● Required action
Transcribe the data in full; each line must match exactly.

● Collected data
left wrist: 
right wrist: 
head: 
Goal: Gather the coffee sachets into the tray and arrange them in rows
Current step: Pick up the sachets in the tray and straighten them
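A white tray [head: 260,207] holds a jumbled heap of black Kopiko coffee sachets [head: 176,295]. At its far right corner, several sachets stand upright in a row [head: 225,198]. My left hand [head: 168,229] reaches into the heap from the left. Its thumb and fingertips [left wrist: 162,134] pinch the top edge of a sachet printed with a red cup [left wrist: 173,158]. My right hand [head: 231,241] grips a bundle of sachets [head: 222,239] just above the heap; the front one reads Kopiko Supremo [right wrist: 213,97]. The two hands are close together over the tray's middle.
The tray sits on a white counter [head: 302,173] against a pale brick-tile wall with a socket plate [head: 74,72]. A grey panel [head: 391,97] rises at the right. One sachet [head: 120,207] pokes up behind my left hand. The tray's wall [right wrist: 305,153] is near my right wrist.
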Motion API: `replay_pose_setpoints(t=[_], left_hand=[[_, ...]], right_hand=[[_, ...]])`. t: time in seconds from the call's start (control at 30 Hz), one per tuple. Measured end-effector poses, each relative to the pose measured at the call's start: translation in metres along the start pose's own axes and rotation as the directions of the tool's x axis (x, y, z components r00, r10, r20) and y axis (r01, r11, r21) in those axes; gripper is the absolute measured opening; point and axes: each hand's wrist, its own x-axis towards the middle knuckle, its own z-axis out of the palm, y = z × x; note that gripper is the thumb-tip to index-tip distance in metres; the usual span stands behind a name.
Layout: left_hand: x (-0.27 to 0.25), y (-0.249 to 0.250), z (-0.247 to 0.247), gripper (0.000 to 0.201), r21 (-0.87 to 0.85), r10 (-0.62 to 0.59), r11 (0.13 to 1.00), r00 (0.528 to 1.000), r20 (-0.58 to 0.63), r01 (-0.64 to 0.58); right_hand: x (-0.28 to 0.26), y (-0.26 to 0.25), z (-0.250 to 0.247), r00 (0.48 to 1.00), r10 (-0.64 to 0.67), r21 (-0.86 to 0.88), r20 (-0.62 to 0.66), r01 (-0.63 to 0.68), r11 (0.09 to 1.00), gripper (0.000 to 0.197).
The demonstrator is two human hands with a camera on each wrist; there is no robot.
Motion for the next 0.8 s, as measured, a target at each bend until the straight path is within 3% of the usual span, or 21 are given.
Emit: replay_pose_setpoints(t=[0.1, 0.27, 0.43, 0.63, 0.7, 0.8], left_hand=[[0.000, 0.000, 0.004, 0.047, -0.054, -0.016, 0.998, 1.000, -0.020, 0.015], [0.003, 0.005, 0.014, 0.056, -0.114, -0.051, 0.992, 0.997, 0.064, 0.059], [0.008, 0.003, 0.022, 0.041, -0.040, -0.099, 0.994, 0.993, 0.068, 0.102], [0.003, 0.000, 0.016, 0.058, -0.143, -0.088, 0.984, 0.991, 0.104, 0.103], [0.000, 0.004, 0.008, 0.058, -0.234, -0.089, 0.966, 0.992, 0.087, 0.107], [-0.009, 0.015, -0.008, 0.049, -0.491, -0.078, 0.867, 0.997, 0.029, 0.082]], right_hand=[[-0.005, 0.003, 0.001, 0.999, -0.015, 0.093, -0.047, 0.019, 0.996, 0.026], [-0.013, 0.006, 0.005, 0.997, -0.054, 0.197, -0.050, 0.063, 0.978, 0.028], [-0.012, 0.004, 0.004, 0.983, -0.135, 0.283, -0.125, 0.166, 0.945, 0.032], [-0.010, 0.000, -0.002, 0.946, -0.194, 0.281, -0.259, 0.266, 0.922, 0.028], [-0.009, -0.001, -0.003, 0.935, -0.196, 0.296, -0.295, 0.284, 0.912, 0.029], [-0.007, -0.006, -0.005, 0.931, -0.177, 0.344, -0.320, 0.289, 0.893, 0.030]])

● Finished task
left wrist: 
right wrist: 
head: 
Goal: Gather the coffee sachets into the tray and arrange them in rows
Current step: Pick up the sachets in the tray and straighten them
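A white tray [head: 260,207] holds a jumbled heap of black Kopiko coffee sachets [head: 176,295]. At its far right corner, several sachets stand upright in a row [head: 225,198]. My left hand [head: 168,229] reaches into the heap from the left. Its thumb and fingertips [left wrist: 162,134] pinch the top edge of a sachet printed with a red cup [left wrist: 173,158]. My right hand [head: 231,241] grips a bundle of sachets [head: 222,239] just above the heap; the front one reads Kopiko Supremo [right wrist: 213,97]. The two hands are close together over the tray's middle.
The tray sits on a white counter [head: 302,173] against a pale brick-tile wall with a socket plate [head: 74,72]. A grey panel [head: 391,97] rises at the right. One sachet [head: 120,207] pokes up behind my left hand. The tray's wall [right wrist: 305,153] is near my right wrist.
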Motion API: `replay_pose_setpoints(t=[_], left_hand=[[_, ...]], right_hand=[[_, ...]])`. t: time in seconds from the call's start (control at 30 Hz), one per tuple. Measured end-effector poses, each relative to the pose measured at the call's start: translation in metres along the start pose's own axes and rotation as the directions of the tool's x axis (x, y, z components r00, r10, r20) and y axis (r01, r11, r21) in those axes; gripper is the absolute measured opening; point and axes: each hand's wrist, its own x-axis towards the middle knuckle, its own z-axis out of the palm, y = z × x; note that gripper is the thumb-tip to index-tip distance in metres; the usual span stands behind a name.
Layout: left_hand: x (-0.27 to 0.25), y (-0.249 to 0.250), z (-0.247 to 0.247), gripper (0.000 to 0.201), r21 (-0.87 to 0.85), r10 (-0.62 to 0.59), r11 (0.13 to 1.00), r00 (0.528 to 1.000), r20 (-0.58 to 0.63), r01 (-0.64 to 0.58); right_hand: x (-0.28 to 0.26), y (-0.26 to 0.25), z (-0.250 to 0.247), r00 (0.48 to 1.00), r10 (-0.64 to 0.67), r21 (-0.86 to 0.88), r20 (-0.62 to 0.66), r01 (-0.63 to 0.68), r11 (0.09 to 1.00), gripper (0.000 to 0.197).
The demonstrator is two human hands with a camera on each wrist; there is no robot.
Motion for the next 0.8 s, as measured, a target at each bend until the straight path is within 3% of the usual span, or 21 are given.
Emit: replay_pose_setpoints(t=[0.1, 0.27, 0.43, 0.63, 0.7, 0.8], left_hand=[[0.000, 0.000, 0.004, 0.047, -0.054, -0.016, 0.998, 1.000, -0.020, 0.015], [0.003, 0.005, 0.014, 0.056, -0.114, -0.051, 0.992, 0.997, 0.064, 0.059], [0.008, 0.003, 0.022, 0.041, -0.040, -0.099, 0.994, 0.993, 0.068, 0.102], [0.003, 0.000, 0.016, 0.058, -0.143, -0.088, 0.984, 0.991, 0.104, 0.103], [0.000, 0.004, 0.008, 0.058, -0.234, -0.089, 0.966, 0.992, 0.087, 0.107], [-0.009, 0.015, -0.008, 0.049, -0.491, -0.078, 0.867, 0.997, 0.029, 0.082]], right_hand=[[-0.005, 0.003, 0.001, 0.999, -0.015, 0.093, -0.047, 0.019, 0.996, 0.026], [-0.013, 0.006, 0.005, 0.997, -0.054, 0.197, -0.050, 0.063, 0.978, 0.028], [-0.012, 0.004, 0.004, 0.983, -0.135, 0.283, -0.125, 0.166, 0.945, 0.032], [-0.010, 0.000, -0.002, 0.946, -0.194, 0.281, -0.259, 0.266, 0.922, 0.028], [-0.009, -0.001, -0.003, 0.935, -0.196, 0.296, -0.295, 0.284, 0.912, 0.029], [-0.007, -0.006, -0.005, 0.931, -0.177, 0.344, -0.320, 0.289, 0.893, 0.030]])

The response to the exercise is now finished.